Experiment and Structure Analysis
Experiment and Structure Analysis on Portal Frame Actual Structure

1. Experiment on Portal Frame Actual Structure

1) Purpose of Experiment

Evaluation on structural stability of gable frame with light gauge stee
Evaluation on rigidity and internal force of joint between members
Evaluation on rigidity and internal force of column, floor and anchor area
Evaluation on rigidity and internal force of main member
Review on lateral-buckling constraint of beams by the purlin

2) Overall View of Installation of the Test Subject

3) Result of Experiment

element	load	Design value( kg / m² )	Actual value( kg / m² )	Actual value /Design value
220x65x18x10x2.3T	Gravity	67.2	196.0	2.92
220x65x18x10x2.3T	Gravity+ horizontality	84.0	149.9	1.78
300x65x18x10x3.0T	Gravity	69.0	116.1	1.68
300x65x18x10x3.0T	Gravity+ horizontality	84.0	139.1	1.66

load	Design Value		Actual Value(mm)
	Gravity Deflection (h/250):delta _{a}	Horizental Deflection (mm):	Gravity Deflection (mm):	Horizental Deflection (mm):
Gravity	28.8	20.0	18.2	5.26	0.632	0.263

4) Conclusion

Light gauge steel gable frame was prefabricated and constructed on-site by non-skilled workers to apply design load, and has produced stable movements
lnternal force of test subject was sufficiently stable with 1.8 of the design load average.
Displacement of test subject at design load was stable with 0.18 - 0.63 of the allowable design displacement.
Stability was acquired when the beam-columns and beam members were designed according to criterion

2. Detailed Analysis on Joint - conducted by 'POSMIDAS CO., LTD.
1) Overview

Structural sufficiency of the rigidity and internal force of member and member joint was confirmed through experiment
Alteration in rigidity of joint was predicted due to eaves bracket's lack of upper flange and ridge bracket's upper flange gap, requiring detailed review on the matter.

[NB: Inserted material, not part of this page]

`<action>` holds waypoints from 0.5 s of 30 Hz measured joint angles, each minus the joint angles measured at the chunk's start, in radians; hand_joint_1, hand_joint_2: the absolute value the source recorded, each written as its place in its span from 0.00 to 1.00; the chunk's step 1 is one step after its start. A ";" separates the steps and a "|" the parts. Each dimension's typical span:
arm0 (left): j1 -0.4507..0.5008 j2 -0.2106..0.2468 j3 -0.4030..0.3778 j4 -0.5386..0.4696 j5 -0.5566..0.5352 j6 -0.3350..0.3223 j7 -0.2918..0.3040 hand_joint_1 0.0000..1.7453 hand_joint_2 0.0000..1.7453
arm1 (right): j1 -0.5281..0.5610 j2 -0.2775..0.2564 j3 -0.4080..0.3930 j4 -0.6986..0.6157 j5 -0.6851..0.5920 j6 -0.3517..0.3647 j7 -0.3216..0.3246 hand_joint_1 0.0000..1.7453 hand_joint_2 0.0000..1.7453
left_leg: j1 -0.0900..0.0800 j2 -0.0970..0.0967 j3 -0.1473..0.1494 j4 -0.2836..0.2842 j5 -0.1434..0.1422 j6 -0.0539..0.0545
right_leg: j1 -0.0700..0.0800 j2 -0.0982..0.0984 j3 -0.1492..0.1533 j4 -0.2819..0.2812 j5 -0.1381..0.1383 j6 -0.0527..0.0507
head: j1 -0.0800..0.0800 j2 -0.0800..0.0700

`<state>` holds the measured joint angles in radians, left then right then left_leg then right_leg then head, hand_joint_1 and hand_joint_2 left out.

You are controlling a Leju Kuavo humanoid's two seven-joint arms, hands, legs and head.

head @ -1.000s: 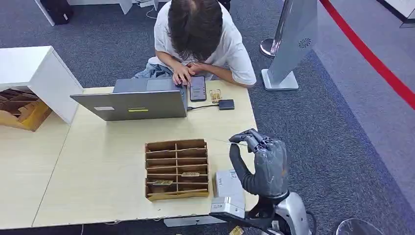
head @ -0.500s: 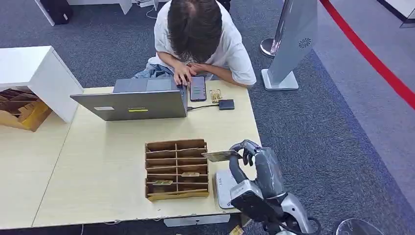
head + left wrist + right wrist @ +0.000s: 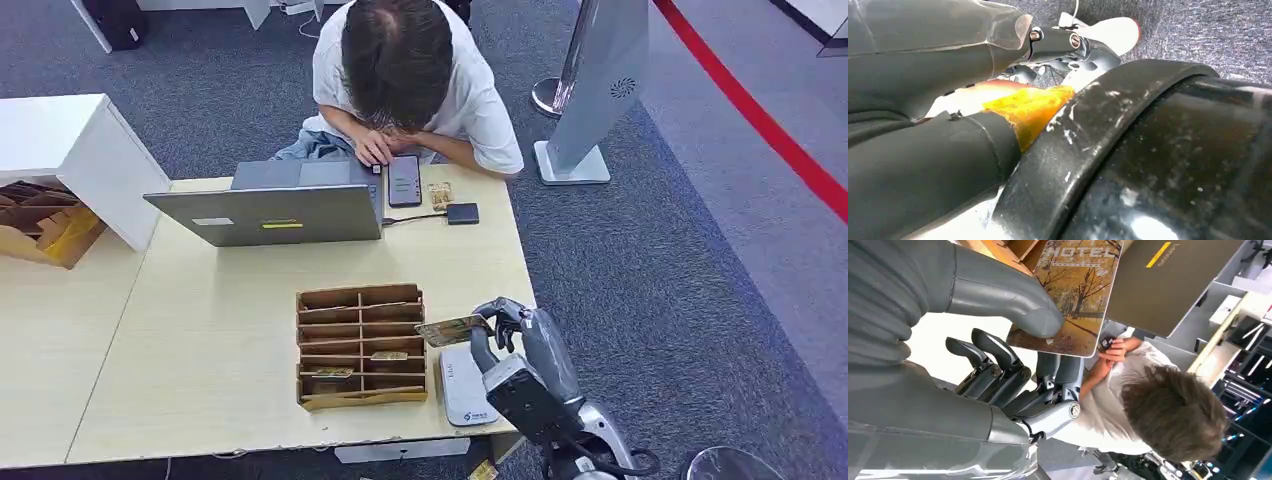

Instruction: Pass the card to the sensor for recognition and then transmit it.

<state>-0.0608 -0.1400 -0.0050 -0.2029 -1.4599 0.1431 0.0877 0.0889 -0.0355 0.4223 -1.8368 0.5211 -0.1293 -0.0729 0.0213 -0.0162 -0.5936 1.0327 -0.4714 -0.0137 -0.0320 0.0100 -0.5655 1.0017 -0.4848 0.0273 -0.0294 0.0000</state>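
Observation:
A card (image 3: 455, 328) printed with an autumn tree picture and the word HOTEL is pinched between the thumb and fingers of my right hand (image 3: 522, 338). The card lies nearly flat, just above the far end of the white sensor unit (image 3: 463, 388) at the table's front right. Up close in the right wrist view, the thumb (image 3: 1013, 300) presses on the card (image 3: 1075, 285) and the darker fingers lie under it. My left hand (image 3: 1058, 42) hangs by my side with its fingers stretched out and nothing in them.
A wooden slotted card box (image 3: 362, 345) with a few cards stands left of the sensor. A person (image 3: 400, 80) sits at the table's far side behind a laptop (image 3: 270, 210), with a phone (image 3: 404, 180) and a small black device (image 3: 462, 213) beside it. A white stand (image 3: 600, 90) is on the carpet.
My right hand has come down and turned over, bringing the card from edge-on and high to nearly flat, low over the sensor.

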 joint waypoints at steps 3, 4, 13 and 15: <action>0.000 0.000 0.000 0.000 0.000 0.001 0.000 0.00 0.00 | 0.000 0.000 -0.002 0.004 -0.010 0.008 0.013 1.00 1.00 | 0.000 0.000 0.000 0.000 0.000 0.000 | 0.000 0.000 0.000 0.000 0.000 0.000 | 0.000 0.000; 0.000 0.000 0.000 0.000 0.000 0.001 0.000 0.00 0.00 | 0.000 0.000 -0.003 0.006 -0.015 0.014 0.021 1.00 1.00 | 0.000 0.000 0.000 0.000 0.000 0.000 | 0.000 0.000 0.000 0.000 0.000 0.000 | 0.000 0.000; 0.002 0.000 0.000 0.000 0.002 0.008 0.002 0.00 0.00 | 0.001 0.000 -0.011 0.050 -0.049 0.026 0.073 1.00 1.00 | 0.000 0.000 0.000 0.000 0.000 0.000 | 0.000 0.000 0.000 0.000 0.000 0.000 | 0.000 0.000; 0.002 0.000 0.000 0.000 0.002 0.010 0.002 0.00 0.00 | 0.001 0.000 -0.014 0.060 -0.050 0.030 0.079 1.00 1.00 | 0.000 0.000 0.000 0.000 0.000 0.000 | 0.000 0.000 0.000 0.000 0.000 0.000 | 0.000 0.000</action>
<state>-0.0584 -0.1404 -0.0053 -0.2029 -1.4584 0.1526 0.0896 0.0903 -0.0355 0.4086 -1.7773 0.4707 -0.0996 0.0057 0.0213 -0.0162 -0.5936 1.0328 -0.4714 -0.0137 -0.0320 0.0100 -0.5655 1.0017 -0.4848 0.0273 -0.0294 0.0000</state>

2) Structural analysis model

Structural form: Two-dimensional structure (Portal Frame) with width of 15.4m, column height of 4.5m, and column incline of 10%
Weight: Applied unit lateral weight upon column to compare rigidity of joint.
General analysis model (model without section loss in joint) General analysis model using beam element ? hypothesis of rigid link connection condition in joint
Detailed analysis model (model considering section loss in joint) Precise modeling on joint using plate element and connected with beam element
Detailed model and hypothetical condition of joint
- Modeling of joint was done with 2 ' '-shaped steel-frame and 1 connector plate
- Connect bolting area with rigid link as the confining condition of joint
- Connect segment using plate element and beam element with rigid link

3) Comparison of Analysis
-Displacement on joint and moment value on the column's floor surface was compared for the analysis As a result of the comparison, the relative error of the displacement ranged from a minimum of 2.25% to a maximum of 4.99%, with the relative error of the moment ranged from a minimum of 0.60% to a maximum of 1.62%. According to the analysis, as seen in the table below, the joint rigidity of the detailed analysis model was seen to be relatively higher than the general analysis model, with only a scant difference in value.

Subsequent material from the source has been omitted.